Diego was an imposing man, heavyset, with bushy eyebrows and intelligent eyes. He was an artist; after the service, we planned to see the painting.

We sat in metal folding chairs while the wife, who doubled as pastor and song leader, led us in old-fashioned Pentecostal hymns on the upright piano. She looked to be in her mid-thirties, her glossy dark hair neatly pinned at her nape, yet she dressed like a woman of the last century, in a long-sleeved white blouse, silver brooch, and full-length burgundy skirt. As she preached, she paced the room, the tiny windows beaming about her, while her husband, a handsome man in a black-fringed western jacket, stood in the corner, watching her protectively. I liked this couple. Who said they couldn’t bring it all back? Sometimes I resented Diego’s pronouncements.

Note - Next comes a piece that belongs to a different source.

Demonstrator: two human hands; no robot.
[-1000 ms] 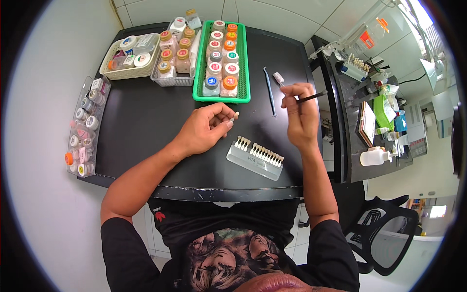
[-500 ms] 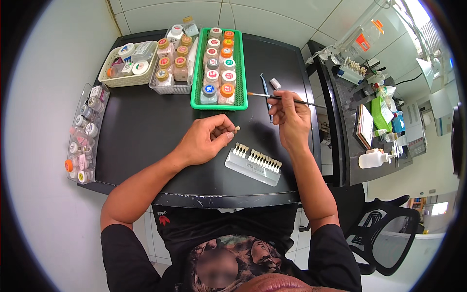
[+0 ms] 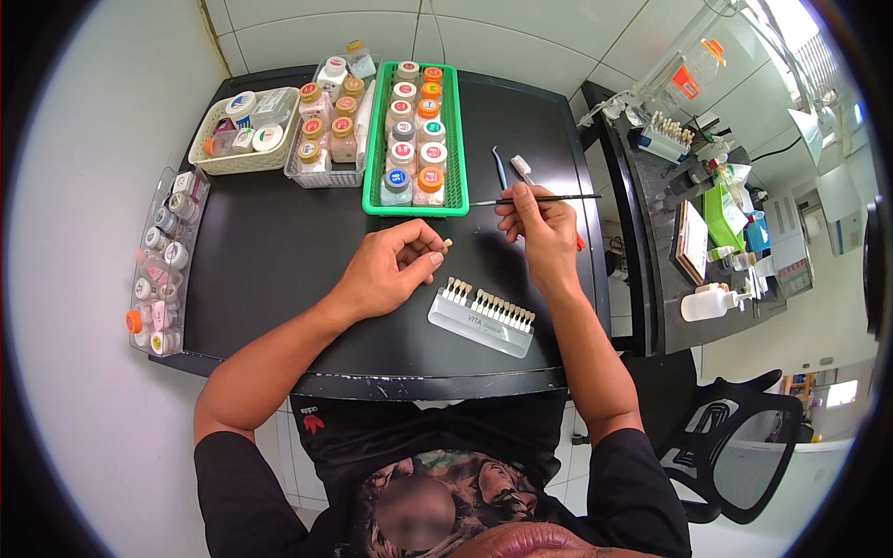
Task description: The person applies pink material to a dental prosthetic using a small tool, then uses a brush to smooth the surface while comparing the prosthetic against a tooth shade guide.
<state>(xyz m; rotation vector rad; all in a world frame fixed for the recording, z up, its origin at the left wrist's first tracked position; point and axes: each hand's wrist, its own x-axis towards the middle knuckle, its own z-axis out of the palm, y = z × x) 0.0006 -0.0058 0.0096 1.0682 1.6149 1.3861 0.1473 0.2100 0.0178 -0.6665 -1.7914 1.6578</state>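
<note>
Between the thumb and fingers of my left hand (image 3: 393, 268) is a small cream tooth-shaped piece (image 3: 447, 243), jutting out at the fingertips. My right hand (image 3: 544, 228) pinches a thin dark-handled brush (image 3: 579, 197), held nearly level with its tip pointing left, by the green basket's near corner. Below and between the hands lies a dental shade guide (image 3: 482, 325), a clear-grey holder with a row of tooth-coloured tabs. Beyond my right hand are a blue dental hand tool (image 3: 499, 166) and a toothbrush (image 3: 522, 167), both partly hidden by that hand.
A green basket (image 3: 370, 177) of capped powder bottles stands at the table's back, beside a clear bin (image 3: 326, 177) of bottles and a cream basket (image 3: 244, 164). A clear tray (image 3: 139, 279) of jars lines the left edge. At right, a counter carries a pump bottle (image 3: 712, 303).
My right hand has moved slightly left, and the brush has turned to near level, its tip lower. My left hand keeps the tooth-shaped piece in almost the same place.
</note>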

Afterward, I helped stack the folding chairs against the wall. Diego was talking to a stooped man with a long, white prospector’s beard. I could hear the man telling Diego how he’d been an original member of the community and known F.R. Republic himself.

“Even the tribes came,” the old man was saying. “Camped out in teepees for a month of services, and F.R. served them barbecue, dishing it out himself. He was a servant—a real miracle-worker too, despite what the newspapers said. They made an issue of alcoholism being the cause of death on his autopsy report,” the man went on. “But the truth was, F.R. was raised sucking a rag soaked in whiskey—poor people did that when they needed their babies to sleep. He battled the drink all his life. But even so…” The man looked up, his blue eyes shining. “Even so…”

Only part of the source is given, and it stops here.